Will Ultherapy cause hyperpigmentation on darker skin?

Post-inflammatory hyperpigmentation is uncommon overall but disproportionately affects darker Fitzpatrick skin types when device parameters are not adjusted for skin type. The MFU literature suggests that operator experience with darker skin matters more than the device itself for PIH risk. If you are Fitzpatrick IV through VI, the consultation question is whether the operator has experience with your specific skin type and adjusts parameters accordingly. Confirm with your specific provider rather than relying on general reassurance.

Can Ultherapy cause facial volume loss?

Focal volume loss or nodular fibrosis is described in published case reports as a rare adverse event, particularly in patients with very thin or lean faces when SMAS-depth lines are stacked in zones with minimal subcutaneous tissue. Reported incidence is in the fraction-of-a-percent range.

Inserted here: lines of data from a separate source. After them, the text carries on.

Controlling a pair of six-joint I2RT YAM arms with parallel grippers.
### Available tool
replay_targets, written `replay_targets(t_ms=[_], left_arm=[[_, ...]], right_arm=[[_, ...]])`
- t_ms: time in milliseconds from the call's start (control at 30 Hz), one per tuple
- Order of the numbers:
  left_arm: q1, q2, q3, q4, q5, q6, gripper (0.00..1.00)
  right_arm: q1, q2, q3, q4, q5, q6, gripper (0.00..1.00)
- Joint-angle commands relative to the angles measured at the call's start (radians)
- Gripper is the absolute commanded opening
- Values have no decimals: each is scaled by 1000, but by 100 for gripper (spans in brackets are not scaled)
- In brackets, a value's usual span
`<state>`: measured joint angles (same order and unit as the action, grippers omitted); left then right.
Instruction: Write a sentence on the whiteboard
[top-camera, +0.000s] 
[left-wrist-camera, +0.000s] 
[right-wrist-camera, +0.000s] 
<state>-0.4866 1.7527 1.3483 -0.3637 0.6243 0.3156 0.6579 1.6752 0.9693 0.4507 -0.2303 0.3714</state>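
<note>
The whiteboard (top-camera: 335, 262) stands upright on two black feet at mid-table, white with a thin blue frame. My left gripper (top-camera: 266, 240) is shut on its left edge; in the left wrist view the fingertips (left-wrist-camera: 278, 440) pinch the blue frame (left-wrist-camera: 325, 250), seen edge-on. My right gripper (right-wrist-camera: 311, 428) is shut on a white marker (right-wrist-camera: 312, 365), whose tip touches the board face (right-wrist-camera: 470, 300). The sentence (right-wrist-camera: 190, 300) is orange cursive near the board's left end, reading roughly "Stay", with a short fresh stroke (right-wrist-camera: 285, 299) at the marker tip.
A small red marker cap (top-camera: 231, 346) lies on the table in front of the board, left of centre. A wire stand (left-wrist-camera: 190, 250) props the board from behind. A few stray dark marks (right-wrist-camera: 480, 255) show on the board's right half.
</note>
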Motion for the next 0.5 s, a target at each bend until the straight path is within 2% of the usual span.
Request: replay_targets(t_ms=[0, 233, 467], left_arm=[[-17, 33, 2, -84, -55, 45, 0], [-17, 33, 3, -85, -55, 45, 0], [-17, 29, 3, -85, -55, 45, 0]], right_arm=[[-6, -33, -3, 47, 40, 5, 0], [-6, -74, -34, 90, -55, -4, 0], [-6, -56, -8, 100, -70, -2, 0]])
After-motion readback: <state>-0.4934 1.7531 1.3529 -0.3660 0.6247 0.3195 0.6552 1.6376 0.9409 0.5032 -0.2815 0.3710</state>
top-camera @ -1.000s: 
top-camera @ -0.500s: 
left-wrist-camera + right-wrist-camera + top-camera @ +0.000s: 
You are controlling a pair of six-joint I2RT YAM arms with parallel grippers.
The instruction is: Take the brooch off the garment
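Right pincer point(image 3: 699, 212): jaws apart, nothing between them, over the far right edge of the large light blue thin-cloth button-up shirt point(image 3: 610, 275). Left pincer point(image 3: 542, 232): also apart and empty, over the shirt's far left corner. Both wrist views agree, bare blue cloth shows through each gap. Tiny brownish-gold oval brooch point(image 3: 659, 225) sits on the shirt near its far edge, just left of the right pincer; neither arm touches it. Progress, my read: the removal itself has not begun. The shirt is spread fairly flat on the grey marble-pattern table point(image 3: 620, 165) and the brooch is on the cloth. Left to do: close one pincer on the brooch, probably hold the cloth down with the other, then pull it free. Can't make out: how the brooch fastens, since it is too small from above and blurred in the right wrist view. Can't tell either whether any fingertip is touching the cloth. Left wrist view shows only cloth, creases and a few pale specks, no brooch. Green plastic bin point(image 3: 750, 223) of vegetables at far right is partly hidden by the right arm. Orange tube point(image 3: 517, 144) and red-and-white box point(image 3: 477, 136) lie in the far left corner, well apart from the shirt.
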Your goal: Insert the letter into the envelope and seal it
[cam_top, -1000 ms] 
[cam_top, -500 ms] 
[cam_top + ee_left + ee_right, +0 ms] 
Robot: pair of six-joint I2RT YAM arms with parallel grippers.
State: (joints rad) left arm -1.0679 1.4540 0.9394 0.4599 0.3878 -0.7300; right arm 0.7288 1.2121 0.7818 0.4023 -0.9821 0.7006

The clinic-side mitigation is parameter adjustment for thin faces and a longer pre-procedure consultation about line placement. New focal indentation post-procedure should be assessed at the three-to-four-week mark, after transient swelling has resolved.

When should I call my clinic about a side effect versus wait it out?

Same-day call: any new motor weakness, a welt that persists past 72 hours or becomes painful, sudden severe pain in a treated zone, or signs of infection. Follow-up call within the week: numbness that has not started improving by Day 7, or new focal indentation that was not there pre-procedure (assess at Day 21 when swelling has resolved). Wait-and-see with photos: tier-one swelling and tenderness on the expected timeline. The patient forums are not a clinical resource — your clinic is.